1915’te ‘Vartavar’, Martavar'a* dönüştü

Ermeni Kilisesi’nin beş önemli yortusundan biri olan, su serpme geleneği ile Nuh Tufanı’nın anıldığı Vartavar 1915 öncesinde tüm yurtta kutlanıyordu. Tıpkı diğer Hristiyan bayramları gibi. Ancak 100 yıl önce Muş’taki Vartavar’ı diğerlerinden ayıran, soykırımın başladığı gün olmasıydı.

Ermeni Soykırımı’ndan kurtulanların anlatıları içinde Vartavar Bayramı’nın önemli bir yeri bulunuyor. Prof.

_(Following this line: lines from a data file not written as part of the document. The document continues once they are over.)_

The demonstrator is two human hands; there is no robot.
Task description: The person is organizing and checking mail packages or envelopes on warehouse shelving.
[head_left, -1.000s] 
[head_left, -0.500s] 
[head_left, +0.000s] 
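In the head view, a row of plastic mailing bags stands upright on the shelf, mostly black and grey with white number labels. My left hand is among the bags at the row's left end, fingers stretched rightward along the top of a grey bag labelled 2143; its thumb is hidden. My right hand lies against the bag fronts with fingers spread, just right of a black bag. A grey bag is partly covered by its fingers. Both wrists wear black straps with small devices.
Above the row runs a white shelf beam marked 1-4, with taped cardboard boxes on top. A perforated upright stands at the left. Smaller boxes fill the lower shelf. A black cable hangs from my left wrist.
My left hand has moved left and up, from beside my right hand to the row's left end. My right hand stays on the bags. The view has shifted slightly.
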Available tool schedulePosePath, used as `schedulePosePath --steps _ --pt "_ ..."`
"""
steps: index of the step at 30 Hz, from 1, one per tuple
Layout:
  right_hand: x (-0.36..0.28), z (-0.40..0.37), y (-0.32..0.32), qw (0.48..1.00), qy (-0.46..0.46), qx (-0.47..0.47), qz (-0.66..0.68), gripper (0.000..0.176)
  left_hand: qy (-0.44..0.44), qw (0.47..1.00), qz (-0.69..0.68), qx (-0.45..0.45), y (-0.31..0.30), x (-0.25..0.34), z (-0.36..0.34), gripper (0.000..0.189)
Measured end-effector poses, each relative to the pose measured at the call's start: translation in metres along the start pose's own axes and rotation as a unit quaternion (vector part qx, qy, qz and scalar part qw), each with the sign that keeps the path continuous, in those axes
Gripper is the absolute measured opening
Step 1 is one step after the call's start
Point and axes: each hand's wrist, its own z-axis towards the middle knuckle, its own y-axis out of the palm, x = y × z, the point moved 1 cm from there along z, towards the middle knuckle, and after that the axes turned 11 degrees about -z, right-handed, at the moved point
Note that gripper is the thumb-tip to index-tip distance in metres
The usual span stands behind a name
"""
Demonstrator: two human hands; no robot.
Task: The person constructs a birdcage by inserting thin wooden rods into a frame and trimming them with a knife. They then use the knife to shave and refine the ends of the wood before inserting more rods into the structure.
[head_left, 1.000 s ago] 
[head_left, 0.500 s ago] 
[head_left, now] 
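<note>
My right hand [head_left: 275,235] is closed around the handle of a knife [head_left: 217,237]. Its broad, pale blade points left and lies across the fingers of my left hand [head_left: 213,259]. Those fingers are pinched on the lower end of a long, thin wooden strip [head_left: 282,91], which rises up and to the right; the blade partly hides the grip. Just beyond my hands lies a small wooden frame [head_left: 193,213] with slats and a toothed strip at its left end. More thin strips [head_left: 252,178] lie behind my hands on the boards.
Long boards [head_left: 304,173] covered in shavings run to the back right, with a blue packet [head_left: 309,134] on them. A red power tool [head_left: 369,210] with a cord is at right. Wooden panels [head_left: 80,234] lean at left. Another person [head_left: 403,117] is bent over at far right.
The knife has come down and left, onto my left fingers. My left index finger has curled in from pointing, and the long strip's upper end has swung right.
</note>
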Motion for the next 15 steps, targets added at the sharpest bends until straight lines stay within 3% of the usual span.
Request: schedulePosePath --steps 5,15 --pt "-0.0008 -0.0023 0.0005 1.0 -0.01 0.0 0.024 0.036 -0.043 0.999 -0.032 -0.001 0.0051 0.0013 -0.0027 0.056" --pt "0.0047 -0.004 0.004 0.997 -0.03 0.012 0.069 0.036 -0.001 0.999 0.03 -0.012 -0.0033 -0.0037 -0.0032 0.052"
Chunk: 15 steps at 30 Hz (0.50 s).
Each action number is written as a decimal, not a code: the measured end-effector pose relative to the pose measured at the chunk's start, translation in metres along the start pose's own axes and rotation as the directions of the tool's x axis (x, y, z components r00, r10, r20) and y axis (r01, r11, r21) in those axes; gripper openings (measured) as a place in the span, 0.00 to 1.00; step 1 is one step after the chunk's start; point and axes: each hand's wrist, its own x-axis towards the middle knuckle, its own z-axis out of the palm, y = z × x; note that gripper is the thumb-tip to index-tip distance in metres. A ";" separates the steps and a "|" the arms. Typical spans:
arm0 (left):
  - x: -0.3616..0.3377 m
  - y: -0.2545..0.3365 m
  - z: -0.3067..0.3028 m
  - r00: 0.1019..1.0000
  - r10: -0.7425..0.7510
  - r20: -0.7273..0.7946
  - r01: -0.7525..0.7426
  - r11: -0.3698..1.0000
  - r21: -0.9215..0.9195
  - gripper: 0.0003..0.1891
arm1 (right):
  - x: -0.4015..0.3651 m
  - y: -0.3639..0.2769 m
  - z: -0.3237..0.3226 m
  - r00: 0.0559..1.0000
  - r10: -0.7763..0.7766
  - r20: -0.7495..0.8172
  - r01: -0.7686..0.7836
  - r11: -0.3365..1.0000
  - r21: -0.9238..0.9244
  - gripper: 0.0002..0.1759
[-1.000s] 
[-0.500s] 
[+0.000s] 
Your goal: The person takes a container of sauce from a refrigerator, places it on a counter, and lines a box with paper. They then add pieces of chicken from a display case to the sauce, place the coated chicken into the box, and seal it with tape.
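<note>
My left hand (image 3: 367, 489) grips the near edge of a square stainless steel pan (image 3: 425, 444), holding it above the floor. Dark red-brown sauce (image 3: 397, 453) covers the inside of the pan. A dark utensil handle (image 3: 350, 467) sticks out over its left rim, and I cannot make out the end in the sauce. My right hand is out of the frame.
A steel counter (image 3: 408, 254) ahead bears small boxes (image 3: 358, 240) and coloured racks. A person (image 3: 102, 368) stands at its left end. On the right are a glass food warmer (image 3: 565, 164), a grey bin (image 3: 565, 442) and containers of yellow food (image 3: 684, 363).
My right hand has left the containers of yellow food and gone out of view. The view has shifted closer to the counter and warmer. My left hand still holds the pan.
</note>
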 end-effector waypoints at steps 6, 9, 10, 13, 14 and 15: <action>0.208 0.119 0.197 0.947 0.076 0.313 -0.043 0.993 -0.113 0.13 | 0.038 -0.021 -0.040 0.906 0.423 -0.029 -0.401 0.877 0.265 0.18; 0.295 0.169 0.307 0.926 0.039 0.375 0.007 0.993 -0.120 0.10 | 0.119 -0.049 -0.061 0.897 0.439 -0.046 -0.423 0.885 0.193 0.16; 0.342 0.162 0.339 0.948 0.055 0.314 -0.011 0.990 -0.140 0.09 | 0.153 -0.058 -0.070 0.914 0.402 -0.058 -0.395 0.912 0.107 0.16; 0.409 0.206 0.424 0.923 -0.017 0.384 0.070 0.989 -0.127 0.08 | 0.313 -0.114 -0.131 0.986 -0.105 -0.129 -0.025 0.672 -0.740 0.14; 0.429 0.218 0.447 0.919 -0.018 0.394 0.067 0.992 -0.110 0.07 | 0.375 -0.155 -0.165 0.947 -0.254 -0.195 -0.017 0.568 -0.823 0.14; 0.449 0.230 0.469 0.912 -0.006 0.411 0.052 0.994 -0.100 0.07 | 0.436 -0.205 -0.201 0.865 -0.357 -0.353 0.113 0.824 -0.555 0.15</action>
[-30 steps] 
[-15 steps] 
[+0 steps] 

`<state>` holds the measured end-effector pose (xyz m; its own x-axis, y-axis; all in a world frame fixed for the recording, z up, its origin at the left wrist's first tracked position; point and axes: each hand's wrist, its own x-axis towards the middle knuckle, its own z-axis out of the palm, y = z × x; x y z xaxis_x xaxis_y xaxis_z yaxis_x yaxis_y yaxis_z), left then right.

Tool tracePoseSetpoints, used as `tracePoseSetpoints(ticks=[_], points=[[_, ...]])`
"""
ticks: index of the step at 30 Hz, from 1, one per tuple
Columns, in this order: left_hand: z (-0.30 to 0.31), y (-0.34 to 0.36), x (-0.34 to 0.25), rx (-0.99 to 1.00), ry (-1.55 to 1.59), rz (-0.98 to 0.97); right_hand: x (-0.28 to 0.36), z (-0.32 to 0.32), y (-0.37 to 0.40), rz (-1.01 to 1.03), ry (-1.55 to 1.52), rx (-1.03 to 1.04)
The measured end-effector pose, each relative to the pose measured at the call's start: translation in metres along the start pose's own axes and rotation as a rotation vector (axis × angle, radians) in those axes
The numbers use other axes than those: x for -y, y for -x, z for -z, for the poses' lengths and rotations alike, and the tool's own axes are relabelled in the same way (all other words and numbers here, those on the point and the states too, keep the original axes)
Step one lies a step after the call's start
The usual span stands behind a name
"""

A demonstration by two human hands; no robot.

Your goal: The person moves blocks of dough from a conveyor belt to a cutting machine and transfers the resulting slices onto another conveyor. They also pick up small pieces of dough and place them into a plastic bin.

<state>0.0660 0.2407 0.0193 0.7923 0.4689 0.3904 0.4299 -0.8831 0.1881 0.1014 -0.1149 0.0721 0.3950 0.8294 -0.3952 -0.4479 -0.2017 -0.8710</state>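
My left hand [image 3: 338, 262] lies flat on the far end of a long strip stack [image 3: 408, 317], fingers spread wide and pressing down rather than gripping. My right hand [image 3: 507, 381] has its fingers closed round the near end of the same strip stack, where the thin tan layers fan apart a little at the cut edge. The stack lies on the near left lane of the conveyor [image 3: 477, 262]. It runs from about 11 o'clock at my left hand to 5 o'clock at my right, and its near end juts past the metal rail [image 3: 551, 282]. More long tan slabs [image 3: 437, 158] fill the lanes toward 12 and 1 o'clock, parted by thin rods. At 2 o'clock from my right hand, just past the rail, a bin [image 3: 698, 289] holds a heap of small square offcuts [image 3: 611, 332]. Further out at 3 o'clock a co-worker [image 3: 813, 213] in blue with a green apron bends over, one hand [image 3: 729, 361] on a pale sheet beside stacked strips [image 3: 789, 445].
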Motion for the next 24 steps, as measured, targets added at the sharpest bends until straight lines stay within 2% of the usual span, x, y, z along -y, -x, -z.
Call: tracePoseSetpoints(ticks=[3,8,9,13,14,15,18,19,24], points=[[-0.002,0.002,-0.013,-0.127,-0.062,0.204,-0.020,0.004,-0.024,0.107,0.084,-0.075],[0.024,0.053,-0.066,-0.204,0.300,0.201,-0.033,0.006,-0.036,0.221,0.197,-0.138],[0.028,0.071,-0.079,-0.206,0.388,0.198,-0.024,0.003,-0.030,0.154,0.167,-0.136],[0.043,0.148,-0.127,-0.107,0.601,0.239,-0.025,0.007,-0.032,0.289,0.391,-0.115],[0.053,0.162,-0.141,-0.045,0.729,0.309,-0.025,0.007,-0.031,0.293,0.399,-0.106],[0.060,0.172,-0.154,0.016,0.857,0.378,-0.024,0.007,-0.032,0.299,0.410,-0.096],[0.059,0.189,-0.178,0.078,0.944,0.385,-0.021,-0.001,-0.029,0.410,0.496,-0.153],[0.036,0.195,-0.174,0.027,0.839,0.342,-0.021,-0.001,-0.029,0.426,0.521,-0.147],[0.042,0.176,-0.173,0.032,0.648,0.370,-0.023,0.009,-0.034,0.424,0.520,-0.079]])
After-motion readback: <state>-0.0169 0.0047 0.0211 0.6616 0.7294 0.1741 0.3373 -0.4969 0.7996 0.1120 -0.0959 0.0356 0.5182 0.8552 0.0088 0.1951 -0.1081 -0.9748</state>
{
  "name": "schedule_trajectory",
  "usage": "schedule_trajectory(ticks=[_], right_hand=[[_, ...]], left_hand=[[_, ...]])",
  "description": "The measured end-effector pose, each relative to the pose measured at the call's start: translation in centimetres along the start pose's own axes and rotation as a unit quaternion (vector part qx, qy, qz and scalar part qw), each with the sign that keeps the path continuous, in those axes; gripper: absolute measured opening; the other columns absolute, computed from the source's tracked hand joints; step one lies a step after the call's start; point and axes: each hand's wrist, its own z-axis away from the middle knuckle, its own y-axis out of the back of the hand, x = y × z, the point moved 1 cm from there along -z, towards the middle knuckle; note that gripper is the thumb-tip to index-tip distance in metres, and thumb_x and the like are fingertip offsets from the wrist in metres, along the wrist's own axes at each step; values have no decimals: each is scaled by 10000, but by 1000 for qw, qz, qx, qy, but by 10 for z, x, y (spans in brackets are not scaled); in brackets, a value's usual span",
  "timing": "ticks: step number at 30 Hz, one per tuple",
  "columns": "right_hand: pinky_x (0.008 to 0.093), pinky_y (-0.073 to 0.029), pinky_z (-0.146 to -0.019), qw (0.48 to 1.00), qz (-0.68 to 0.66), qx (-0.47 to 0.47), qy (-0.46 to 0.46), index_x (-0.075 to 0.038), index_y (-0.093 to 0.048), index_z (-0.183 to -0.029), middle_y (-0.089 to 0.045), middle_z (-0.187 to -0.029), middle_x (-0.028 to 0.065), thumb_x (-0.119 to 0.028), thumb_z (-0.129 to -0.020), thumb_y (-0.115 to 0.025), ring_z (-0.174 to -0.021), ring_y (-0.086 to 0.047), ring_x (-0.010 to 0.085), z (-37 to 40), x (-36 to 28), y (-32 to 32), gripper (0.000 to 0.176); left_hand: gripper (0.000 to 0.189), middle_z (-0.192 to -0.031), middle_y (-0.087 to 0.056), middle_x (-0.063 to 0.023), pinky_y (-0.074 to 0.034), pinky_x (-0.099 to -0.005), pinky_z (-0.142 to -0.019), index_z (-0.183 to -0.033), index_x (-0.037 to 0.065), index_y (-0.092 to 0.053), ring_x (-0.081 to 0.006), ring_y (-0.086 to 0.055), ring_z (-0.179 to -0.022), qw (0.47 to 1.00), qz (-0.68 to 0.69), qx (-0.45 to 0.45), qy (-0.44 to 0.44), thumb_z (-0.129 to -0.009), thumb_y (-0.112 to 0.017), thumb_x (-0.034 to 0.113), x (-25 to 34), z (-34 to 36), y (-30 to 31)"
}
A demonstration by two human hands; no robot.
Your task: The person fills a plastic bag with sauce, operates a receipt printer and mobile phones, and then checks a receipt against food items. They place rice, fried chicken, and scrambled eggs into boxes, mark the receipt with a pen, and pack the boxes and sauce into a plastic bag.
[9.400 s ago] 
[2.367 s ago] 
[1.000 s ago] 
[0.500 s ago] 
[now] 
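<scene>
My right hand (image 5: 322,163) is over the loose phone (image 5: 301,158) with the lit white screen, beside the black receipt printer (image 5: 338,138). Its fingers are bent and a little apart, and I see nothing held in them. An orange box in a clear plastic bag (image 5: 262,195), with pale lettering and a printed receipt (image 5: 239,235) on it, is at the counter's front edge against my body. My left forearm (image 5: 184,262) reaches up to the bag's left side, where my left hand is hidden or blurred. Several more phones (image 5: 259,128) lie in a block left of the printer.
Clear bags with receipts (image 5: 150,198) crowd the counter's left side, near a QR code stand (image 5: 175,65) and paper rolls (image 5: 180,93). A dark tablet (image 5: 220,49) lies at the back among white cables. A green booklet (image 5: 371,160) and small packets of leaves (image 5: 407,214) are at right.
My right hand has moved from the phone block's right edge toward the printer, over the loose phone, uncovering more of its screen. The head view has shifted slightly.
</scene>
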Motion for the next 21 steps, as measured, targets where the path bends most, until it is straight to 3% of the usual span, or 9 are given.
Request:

Verjine Svazlian'ın derlediği anlatılarda bayramın eskiden bu topraklarda nasıl kutlandığından çok, soykırımın başladığı süreç ele alınıyor. Özellikle de Muş’ta… 

1901 yılında Muş’un Vardenis köyünde doğan Şoğer Abrahami Tonoyan o günü şöyle anlatıyor: “Bizim köyü yağmaya geldiler; koyunları, mandaları ve malları alıp götürdüler. Güzel olanları götürdüler. Halamın bir oğlu vardı; o gece gündüz benim yanımdaydı; onu da götürdüler. Erkek kalmadı. Küçük büyük herkesi toplayıp Avzut Köyü’nün ahırlarına doldurdular; onları ateşe verip diri diri yaktılar.”

“Keşke o gün yansaydım”

Bölgedeki nüfusun büyük bölümünün ahırlarda öldürüldüğünü anlatan Tonoyan, yaşananları büyük bir felaket olarak tanımlıyordu: “Gerçek bir Sodom-Gomora durumuydu. Yanan insanlar koşuşturup, duvarlara çarpıyorlardı; yere düşen kendi çocuklarını kendi ayakları altında çiğniyorlardı… Keşke ben ve küçük kardeşim de yanan 60 kişi gibi yansaydık da o imansız insanların acımasız ve Allahsız kanunu görmeseydik!”

Noyemar Melkoni Muradyan

“Kocam öldürüldü, o günü unutamam”

1883’te Muş’un Mıkragom köyünde doğan Noyemzar Melkoni Muradyan içinse 1915 yılının Vartavar’ı eşi Danyel’in öldürüldüğü gündü: “Muş Ovası’ndaki katliam tam da o gün başladı. Vardavar Pazarı’ydı… Ben çocuklarımı alıp samanlığımıza girdim; biraz orada kaldım ama dama çıktım ki, ne göreyim! Köyümüzün en uç kısmındaki evlerden ateş ve dumanlar yükseliyor, gökyüzünü kaplıyordu. Küçük kızım henüz kucak çocuğuydu. Avisar, Grigor, Sose, Kyaram ve Satik isimli beş çocuğum vardı. Ne yapacağımızı şaşırdım. Sonra dışarı çıkıp kaçmak üzere dikkatle yola çıktık.”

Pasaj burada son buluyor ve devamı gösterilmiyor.